Und: „Die visuelle Integrität des Weltkulturerbes wird nach wie vor stark beeinträchtigt.“ Knackpunkt ist vor allem der „Canaletto-Blick“, also die berühmte historische Sichtachse vom Oberen Belvedere Richtung Innenstadt. Wie etliche Visualisierungen in der Studie belegen, treten die beiden Hochhäuser (Hotelturm und „Wohnscheibe“) immer noch massiv in Erscheinung. Der „Canaletto-Blick“ ist aber ein maßgeblicher Faktor in den UNESCO-Kriterien – so spielte er schon 2003 beim letztlich abgesagten und völlig neu geplanten Hochhausprojekt Wien-Mitte eine entscheidende Rolle.
Umplanung notwendig
Für den Experten Kloos scheint eine neuerliche Umplanung daher unumgänglich. Er formuliert zwei konkrete bauliche Maßnahmen:
- Erstens: eine neuerliche Höhen-Reduktion. Der Hotelturm, der statt des bestehenden Hotels Intercontinental geplant ist, soll maximal 42 statt 48 Meter hoch werden; die im rechten Winkel dazu vorgesehene „Wohnscheibe“ wiederum soll auf 44 (statt zuletzt 49,95) Meter limitiert werden. Beide Bauteile würden dadurch zwei Geschoße verlieren.
- Zweitens: keine Fassadenbegrünung. Diese fällt im Experten-Gutachten durch. Da die Umgebung durch Fassaden aus Ziegel- und Steinmauerwerk geprägt sei, würde die grüne Fassade „einen starken Kontrast zur historischen Umgebung“ liefern und auch hier den Belvedere-Blick auf die sensible Dachlandschaft der Wiener City beeinträchtigen. Eingeräumt wird in der Studie freilich auch, dass es in den wichtigen Blickbeziehungen vom Stadtpark oder vom Schwarzenbergplatz durch die jüngsten Umplanungen Verbesserungen gegeben hätte. Auch sei eine optische Degradierung des benachbarten Konzerthauses – wie von Kritikern immer wieder ins Treffen geführt – nicht wirklich gegeben.
„Wiens historisches Zentrum“
bekam 2001 das Prädikat Unesco-Weltkulturerbe verliehen. Danach gab es bei einigen Bauprojekten – Wien-Mitte und Hauptbahnhof – immer wieder Probleme mit den Welterbe-Hütern. Seit 2017 befindet sich Wien wegen des Heumarkt-Projekts auf der Liste der gefährdeten Welterbestätten. Auch beim Schloss Schönbrunn, seit 1996 Weltkulturerbe, kam es zu Interventionen aus Paris (Komet-Gründe, Fiat-Gründe).
Heumarkt-Neu:
Der Umbau des Wiener Heumarkt-Areals (mit Intercontinental und Eislaufverein) an der Grenze zwischen 1. und 3. Bezirk beschäftig die Öffentlichkeit seit 2014: Ursprünglich sollte der Wohnturm aus der Feder des brasilianischen Architekten Isay Weinfeld 74 Meter hoch werden. Nach massiver Kritik wegen der Lage in der Welterbezone wurden die Höhen sukzessive reduziert, zugleich die Baumassen anderweitig erhöht.
Fachleute in Wien
Interessant wird nun sein, wie diese doch negativ ausgefallene Kulturerbeverträglichkeitsprüfung von der UNESCO bewertet wird. Zu diesem Zweck kommt vom 11. bis 13. März eine mit internationalen Fachleuten besetzte Mission nach Wien, um hier an den genannten Schauplätzen die Details der Studie zu analysieren. Bisher lautete das Credo der UN-Organisation, dass die bestehende Höhe des Intercontinental (rund 38 Meter) nicht überschritten werden dürfe.
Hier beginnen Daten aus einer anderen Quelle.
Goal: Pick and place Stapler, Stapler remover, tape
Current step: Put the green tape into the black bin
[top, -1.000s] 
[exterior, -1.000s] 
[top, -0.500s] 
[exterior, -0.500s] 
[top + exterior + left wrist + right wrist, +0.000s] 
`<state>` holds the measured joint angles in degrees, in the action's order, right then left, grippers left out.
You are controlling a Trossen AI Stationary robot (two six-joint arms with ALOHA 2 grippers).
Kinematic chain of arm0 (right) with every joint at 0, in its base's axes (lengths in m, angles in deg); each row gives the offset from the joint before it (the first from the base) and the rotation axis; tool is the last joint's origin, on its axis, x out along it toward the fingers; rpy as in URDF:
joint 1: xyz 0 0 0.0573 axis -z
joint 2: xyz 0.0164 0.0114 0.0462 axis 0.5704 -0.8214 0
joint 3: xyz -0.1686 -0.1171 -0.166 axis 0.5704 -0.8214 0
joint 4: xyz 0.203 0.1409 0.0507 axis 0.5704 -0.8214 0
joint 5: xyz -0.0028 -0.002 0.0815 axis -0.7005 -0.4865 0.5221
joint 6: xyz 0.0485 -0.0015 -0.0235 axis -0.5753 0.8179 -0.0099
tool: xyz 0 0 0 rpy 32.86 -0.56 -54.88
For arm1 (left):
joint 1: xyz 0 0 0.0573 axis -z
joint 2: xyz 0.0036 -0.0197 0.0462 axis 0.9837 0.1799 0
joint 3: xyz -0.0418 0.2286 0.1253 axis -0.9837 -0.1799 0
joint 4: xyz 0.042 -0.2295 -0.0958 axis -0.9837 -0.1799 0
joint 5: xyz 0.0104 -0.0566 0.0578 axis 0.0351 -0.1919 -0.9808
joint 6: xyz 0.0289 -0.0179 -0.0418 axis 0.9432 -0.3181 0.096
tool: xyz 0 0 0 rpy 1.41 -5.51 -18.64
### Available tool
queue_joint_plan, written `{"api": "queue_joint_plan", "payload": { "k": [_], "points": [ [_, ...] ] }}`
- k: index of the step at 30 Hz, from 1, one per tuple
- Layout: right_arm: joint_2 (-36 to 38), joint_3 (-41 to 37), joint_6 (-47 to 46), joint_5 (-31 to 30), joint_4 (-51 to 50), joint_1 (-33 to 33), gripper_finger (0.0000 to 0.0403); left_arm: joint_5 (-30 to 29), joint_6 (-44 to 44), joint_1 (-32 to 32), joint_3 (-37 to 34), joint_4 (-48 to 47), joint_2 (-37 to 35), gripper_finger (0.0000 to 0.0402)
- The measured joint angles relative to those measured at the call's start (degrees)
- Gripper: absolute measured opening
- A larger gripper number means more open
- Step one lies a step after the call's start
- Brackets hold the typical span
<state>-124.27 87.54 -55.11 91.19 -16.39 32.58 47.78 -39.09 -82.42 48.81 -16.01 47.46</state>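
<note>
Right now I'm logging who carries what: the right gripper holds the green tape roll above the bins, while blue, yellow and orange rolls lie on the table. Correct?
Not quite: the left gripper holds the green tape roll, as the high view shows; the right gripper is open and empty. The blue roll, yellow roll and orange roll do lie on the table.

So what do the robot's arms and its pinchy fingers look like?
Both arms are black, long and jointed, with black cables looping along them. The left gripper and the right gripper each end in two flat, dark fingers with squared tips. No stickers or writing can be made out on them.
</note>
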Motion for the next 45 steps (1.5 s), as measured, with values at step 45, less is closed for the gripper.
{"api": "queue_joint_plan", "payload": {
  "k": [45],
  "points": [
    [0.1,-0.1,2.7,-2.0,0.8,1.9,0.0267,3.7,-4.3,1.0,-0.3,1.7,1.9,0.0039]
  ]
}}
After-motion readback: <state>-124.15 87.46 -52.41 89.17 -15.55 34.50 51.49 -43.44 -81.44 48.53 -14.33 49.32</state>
Die Geschichte lehrt freilich, dass solche Limits nicht in Stein gemeißelt sind. Bei Wien-Mitte galt für die UNESCO ursprünglich die Hilton-Höhe von 66 Metern als Maß für eine Neuplanung – am Ende wurden über dem Landstraßer Bahnhof dann aber bis zu 70 Meter erlaubt.
So oder so fällt die nächste Entscheidung über das Wiener Weltkulturerbe und damit auch über den Verbleib auf der „Roten Liste“ erst bei der nächsten UNESCO-Sitzung im Juli im indischen Neu-Delhi.